Un truc dans le Médoc
En matière de vocabulaire, il semble n’y avoir pas de milieu, entre les mots qui disparaissent injustement, et ceux qui envahissent tout sans aucune raison.
Pour les premiers, j’ai déjà cité les verbes travailler et commencer, complètement évincés au profit, respectivement, de bosser et de débuter ou démarrer – le premier, au prix d’une vulgarité, les deux derniers, au prix d’une faute de français, puisque, intransitifs, ils ne peuvent pas se substituer à un verbe transitif. Ça, c’est l’ABC de l’observateur.
En ce qui concerne la deuxième catégorie, commencent à me courir sur le système ces deux parasites que sont truc et médoc.
Il n’a pas pu vous échapper que, dans les films et les téléfilms d’origine anglaise, lorsqu’un personnage dit “I have something to do”, le dialogue français, qu’il soit doublé ou sous-titré, traduit systématiquement par « J’ai un truc à faire ». Un truc... On croit rêver devant cette platitude permanente. Un truc, c’est un artifice permettant les tours de magie. Quand un magicien exécute un tour, il y a toujours quelqu’un pour s’écrier que, « Bof, y a un truc ! ». Ben oui, sans cela, où serait le mérite ? Si le magicien coupait réellement la femme en deux, ce serait certes une action louable, mais banale. En revanche, qualifier de « truc » tout et n’importe quoi, c’est démontrer qu’on ne sait pas s’exprimer. Hélas, je cours encore après les exceptions, à l’écran.
Et puis, il y a ce récurrent médoc censé désigner n’importe quel médicament. Les traducteurs le casent absolument dans toutes les situations, et quel que soit le personnage qui parle.

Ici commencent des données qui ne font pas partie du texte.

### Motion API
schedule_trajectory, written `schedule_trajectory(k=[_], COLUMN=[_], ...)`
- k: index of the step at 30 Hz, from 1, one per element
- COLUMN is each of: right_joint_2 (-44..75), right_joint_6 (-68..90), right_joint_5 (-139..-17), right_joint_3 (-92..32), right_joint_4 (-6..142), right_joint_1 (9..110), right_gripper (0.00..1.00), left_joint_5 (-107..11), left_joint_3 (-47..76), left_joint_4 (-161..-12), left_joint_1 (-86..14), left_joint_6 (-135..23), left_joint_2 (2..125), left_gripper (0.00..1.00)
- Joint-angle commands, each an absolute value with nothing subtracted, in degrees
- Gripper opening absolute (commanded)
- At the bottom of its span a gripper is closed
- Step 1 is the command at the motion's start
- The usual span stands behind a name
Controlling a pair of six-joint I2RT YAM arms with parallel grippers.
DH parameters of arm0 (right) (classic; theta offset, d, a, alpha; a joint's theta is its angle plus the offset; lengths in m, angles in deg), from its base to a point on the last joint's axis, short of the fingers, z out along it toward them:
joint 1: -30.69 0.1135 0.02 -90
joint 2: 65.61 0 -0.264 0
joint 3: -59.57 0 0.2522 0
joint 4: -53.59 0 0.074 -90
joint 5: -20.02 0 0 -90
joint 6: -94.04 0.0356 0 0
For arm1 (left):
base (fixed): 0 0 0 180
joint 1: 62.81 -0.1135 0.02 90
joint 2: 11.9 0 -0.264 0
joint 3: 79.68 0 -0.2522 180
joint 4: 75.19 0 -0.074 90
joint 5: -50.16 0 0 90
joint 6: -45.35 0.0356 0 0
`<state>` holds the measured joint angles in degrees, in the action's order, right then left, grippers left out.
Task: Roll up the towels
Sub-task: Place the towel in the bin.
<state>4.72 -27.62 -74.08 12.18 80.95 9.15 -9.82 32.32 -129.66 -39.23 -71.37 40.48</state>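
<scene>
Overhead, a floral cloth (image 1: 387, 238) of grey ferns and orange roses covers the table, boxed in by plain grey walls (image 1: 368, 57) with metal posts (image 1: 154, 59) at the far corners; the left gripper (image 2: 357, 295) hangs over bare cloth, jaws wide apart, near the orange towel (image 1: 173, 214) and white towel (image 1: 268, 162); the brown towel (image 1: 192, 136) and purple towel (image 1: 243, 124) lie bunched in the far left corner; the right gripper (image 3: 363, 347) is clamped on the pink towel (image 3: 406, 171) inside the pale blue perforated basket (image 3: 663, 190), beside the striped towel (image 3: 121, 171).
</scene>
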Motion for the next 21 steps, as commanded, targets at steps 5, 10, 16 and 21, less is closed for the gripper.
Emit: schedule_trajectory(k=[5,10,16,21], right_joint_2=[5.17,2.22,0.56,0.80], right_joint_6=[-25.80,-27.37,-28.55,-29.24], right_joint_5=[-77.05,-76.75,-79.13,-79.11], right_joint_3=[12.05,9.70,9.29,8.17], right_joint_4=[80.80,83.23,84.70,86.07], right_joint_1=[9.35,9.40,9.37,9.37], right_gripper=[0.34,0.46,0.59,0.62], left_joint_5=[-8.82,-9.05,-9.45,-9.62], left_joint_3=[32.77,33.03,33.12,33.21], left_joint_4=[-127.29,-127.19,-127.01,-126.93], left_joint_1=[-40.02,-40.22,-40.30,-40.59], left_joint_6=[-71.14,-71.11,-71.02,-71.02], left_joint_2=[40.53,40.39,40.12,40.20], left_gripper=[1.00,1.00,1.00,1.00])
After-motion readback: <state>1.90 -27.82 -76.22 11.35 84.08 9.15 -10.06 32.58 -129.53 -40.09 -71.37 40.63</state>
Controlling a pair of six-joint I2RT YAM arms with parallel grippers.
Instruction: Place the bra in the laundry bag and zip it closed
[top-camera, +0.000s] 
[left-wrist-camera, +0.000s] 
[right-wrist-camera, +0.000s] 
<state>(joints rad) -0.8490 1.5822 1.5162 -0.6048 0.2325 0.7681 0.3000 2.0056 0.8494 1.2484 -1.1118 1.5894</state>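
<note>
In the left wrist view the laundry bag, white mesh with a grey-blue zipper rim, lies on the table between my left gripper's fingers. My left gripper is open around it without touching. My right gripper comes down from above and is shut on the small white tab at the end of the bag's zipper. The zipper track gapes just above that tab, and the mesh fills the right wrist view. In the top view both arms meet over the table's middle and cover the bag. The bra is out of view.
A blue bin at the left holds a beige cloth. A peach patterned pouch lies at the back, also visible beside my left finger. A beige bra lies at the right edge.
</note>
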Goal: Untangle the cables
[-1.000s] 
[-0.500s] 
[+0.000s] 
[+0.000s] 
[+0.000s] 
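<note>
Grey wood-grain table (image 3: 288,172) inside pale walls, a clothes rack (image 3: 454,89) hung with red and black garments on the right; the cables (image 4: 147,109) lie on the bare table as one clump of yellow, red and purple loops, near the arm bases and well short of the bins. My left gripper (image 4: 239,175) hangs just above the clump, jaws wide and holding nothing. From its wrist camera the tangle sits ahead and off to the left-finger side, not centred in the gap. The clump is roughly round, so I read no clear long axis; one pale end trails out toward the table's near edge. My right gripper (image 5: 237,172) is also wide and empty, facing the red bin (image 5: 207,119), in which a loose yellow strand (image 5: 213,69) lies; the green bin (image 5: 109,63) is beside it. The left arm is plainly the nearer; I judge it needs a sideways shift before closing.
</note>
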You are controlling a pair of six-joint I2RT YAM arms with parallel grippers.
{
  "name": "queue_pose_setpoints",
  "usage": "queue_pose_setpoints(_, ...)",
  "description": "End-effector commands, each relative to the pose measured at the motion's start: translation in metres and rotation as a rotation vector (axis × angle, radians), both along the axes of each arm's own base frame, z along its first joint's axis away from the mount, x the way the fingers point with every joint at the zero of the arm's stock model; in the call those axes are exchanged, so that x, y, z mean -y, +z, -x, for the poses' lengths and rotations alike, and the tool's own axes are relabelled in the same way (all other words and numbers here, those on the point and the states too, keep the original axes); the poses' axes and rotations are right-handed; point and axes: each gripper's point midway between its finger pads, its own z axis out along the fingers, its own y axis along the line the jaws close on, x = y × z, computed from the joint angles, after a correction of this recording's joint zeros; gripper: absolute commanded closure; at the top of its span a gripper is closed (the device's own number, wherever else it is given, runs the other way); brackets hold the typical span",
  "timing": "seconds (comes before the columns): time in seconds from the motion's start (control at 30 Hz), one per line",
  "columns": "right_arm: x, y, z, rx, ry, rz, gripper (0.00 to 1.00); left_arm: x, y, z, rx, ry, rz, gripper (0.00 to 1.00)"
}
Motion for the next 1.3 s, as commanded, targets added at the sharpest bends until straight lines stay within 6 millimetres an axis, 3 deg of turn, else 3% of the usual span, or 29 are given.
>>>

Franchement, vous imaginez un médecin disant à un patient « Je vais vous prescrire des médocs » ? En général, si l’on prête l’oreille, on entend pills dans le dialogue anglais, sans doute parce que les auteurs anglophones, moins ignares que les tâcherons qui traduisent leurs dialogues, savent que le Médoc est à la fois une région du bordelais, sur la rive gauche de la Gironde, et un vin réputé qui en vient. Eux ne commettraient pas le blasphème de confondre ce nectar avec de l’aspirine.